## TASK STATEMENT
In the data below, how many lines contain the string "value"? Give only the figure.

## MATERIAL FOR THIS TASK
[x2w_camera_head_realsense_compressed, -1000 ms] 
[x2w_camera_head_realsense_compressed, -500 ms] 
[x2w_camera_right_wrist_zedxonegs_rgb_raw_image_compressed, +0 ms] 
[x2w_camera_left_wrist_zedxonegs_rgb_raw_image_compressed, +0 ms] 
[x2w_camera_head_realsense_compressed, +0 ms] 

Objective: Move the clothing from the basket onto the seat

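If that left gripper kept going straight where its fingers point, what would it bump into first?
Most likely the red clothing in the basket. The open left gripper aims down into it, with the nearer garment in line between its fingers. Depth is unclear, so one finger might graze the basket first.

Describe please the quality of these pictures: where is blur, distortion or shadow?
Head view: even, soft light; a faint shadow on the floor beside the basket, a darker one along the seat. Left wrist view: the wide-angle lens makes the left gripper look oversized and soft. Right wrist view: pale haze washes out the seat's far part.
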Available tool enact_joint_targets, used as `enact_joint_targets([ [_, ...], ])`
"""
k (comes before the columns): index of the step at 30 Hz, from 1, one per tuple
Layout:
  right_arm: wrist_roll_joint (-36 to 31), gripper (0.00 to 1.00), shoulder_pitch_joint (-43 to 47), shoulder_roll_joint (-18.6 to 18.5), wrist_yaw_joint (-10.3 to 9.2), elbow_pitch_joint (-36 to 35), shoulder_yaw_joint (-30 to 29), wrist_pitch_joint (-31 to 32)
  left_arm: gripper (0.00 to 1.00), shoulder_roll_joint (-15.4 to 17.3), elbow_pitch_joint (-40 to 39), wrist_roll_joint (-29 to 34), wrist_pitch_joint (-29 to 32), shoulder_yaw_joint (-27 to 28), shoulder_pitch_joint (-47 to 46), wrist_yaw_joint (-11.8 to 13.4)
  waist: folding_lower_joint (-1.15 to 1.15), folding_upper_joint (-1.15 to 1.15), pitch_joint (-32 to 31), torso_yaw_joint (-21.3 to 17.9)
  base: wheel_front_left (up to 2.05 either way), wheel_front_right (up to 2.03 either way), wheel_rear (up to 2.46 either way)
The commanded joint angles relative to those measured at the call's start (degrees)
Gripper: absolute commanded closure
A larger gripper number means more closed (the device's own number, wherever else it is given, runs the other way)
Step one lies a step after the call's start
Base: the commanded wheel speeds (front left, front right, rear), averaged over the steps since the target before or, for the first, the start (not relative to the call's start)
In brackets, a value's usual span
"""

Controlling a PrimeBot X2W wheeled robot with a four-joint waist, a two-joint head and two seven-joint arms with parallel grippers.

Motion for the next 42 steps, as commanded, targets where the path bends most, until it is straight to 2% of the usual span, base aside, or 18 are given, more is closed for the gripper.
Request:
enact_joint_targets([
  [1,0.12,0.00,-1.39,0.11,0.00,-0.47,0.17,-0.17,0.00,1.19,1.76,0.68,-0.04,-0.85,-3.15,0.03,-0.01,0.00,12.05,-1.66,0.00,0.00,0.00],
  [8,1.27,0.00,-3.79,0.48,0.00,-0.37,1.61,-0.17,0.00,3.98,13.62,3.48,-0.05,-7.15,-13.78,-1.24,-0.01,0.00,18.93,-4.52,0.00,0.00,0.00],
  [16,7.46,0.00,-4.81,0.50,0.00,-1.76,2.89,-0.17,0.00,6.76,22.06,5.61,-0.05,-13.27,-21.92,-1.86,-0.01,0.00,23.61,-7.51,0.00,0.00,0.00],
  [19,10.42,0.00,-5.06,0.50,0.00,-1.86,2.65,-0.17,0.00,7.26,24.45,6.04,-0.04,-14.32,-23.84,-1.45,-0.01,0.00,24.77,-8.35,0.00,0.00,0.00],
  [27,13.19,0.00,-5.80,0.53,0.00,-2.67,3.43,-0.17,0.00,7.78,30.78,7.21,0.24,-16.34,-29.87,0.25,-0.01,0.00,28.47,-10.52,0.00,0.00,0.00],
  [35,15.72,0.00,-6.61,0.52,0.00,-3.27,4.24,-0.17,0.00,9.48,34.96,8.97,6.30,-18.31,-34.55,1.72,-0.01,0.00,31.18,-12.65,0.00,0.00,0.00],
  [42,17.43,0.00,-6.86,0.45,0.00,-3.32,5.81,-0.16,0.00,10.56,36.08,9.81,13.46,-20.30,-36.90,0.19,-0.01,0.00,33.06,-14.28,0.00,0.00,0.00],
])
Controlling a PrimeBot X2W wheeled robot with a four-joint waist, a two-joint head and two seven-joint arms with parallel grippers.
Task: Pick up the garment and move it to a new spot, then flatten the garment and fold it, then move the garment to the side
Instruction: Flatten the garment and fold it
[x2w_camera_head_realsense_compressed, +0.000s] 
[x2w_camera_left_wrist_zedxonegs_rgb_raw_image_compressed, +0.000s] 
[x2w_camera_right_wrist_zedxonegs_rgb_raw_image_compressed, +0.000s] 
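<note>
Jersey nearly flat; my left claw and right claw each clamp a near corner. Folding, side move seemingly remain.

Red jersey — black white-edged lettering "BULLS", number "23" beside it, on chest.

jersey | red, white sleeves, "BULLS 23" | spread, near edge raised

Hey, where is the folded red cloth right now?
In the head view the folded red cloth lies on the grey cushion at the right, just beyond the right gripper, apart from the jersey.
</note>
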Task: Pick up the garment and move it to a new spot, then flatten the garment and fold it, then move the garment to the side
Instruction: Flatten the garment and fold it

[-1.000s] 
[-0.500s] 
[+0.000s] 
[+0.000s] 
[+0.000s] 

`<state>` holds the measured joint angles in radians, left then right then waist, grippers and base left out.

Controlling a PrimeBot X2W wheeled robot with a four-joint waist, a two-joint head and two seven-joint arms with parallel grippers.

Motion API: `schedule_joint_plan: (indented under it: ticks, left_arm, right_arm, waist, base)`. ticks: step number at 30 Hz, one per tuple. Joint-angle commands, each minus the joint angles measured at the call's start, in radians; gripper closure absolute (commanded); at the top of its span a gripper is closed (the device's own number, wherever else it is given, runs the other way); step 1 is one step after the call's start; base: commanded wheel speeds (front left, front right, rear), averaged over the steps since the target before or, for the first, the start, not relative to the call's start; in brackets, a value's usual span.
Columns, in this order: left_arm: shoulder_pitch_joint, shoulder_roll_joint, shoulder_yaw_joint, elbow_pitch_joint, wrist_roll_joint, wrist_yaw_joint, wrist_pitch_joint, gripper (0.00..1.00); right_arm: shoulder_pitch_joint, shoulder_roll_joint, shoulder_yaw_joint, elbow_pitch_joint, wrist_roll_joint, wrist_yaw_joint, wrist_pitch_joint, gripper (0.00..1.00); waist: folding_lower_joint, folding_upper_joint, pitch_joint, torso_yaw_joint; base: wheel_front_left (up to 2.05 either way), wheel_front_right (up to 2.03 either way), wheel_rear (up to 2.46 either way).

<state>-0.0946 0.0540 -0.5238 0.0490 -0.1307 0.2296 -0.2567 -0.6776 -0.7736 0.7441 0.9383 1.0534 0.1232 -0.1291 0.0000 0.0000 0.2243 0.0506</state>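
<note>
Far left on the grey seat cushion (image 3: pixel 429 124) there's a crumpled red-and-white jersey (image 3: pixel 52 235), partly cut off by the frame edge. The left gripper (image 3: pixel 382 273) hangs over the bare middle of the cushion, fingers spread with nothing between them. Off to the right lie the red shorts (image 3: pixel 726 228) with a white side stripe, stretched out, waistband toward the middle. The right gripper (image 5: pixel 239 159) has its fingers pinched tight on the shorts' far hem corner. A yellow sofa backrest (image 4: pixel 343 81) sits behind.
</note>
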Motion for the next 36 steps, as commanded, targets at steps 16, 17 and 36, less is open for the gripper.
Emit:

## SOLUTION FOR THIS EXERCISE
2